The Ministerial Priesthood differs not only in degree but in essence from the Common Priesthood of all baptized believers, because it confers special powers and correlative duties upon bishops and priests. All ordained priests (including bishops), exercise the supreme degree of their sacred functions in the same way: by celebrating the Eucharist (Lumen Gentium 28). For this reason the icon presents the Ministerial Priest during this celebration. The priest's life and mission are so linked to the Eucharistic Sacrifice that he is called to become completely one with it in order to become, himself, a sacrifice of praise.
The instrumentality of the priest in making this Sacrifice present on earth is illustrated in the icon by the blood and water coming from Christ's side and being offered to the Eternal Father by the hand of the priest. The Ministerial Priesthood is so connected to the Eucharist that the Priesthood cannot be correctly contemplated outside of the Eucharistic Mystery. The Holy Spirit is pictured in the icon above the priest since the priest brings about the Eucharist (Sacrifice -- Sacrament -- Presence) through the power of the Spirit.
The Ministerial Priest is "the sacramental representation of Christ the Head and Shepherd" as Pope John Paul II has said (L'Osservatore Romano, December 5, 2001). This is to say that the priest is an icon of Christ the Priest that is divinely written by the Holy Spirit (cf. Catechism 1142). The priest's sacramental identification with the Eternal High Priest is indicated in the icon by the Greek Letters "IC" (Jesus) and "XC" (Christ) on the extremities of the priest's stole. These letters are used in icons to identify only the Person of the Lord Jesus.

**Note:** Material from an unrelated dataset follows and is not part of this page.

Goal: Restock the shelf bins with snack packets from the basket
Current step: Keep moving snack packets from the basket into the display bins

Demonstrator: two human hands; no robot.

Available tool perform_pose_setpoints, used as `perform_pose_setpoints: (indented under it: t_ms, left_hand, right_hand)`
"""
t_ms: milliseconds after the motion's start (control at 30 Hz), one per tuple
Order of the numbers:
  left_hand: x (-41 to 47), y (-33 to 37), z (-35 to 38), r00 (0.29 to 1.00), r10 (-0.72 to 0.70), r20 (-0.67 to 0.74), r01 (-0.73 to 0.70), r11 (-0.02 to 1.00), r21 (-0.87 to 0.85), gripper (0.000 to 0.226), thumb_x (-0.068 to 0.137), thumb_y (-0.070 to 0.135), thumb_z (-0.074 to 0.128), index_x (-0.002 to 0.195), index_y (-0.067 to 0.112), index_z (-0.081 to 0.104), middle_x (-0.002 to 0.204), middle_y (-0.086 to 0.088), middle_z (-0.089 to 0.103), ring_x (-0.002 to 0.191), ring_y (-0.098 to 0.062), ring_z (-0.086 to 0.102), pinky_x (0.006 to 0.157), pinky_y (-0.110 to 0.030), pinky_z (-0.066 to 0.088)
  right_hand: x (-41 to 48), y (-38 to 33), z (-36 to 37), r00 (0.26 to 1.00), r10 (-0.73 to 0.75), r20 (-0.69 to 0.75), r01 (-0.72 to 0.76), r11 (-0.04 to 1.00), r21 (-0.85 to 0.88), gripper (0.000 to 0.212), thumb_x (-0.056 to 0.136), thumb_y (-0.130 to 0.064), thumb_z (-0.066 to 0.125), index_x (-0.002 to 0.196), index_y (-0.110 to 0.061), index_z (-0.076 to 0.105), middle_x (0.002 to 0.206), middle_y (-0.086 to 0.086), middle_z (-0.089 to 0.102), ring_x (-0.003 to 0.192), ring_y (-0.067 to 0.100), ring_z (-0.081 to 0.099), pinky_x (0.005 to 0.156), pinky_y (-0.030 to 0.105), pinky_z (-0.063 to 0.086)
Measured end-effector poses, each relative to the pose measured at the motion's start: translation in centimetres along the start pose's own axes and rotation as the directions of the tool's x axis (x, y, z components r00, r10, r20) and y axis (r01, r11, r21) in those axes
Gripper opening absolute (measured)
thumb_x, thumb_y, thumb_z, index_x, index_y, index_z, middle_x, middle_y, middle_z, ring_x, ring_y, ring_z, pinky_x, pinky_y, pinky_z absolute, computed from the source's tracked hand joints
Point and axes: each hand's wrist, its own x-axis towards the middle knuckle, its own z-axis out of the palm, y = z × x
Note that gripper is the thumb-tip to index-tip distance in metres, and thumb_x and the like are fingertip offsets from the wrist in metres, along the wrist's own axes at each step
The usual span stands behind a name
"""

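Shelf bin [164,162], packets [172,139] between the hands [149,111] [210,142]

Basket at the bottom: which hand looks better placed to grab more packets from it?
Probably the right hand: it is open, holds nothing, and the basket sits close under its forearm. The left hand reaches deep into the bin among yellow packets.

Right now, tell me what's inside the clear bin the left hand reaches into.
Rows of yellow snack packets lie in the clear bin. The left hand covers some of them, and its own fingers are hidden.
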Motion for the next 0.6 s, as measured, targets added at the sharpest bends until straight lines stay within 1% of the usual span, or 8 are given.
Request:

In his ascending mediation the priest offers to the heavenly Father, together with the Lord's unique Sacrifice, the prayers and sacrifices of God's People that are symbolized by the smoking golden thurible (censer) of fragrant incense in the priest's hand (cf. Ps 141:2; Rev 5:8; 8:3,4). There, through a personal life of prayer and penance united with the Sacrifice he offers, the priest entreats the Father's mercy for himself and all those souls whom God has providentially confided to his priestly vocation.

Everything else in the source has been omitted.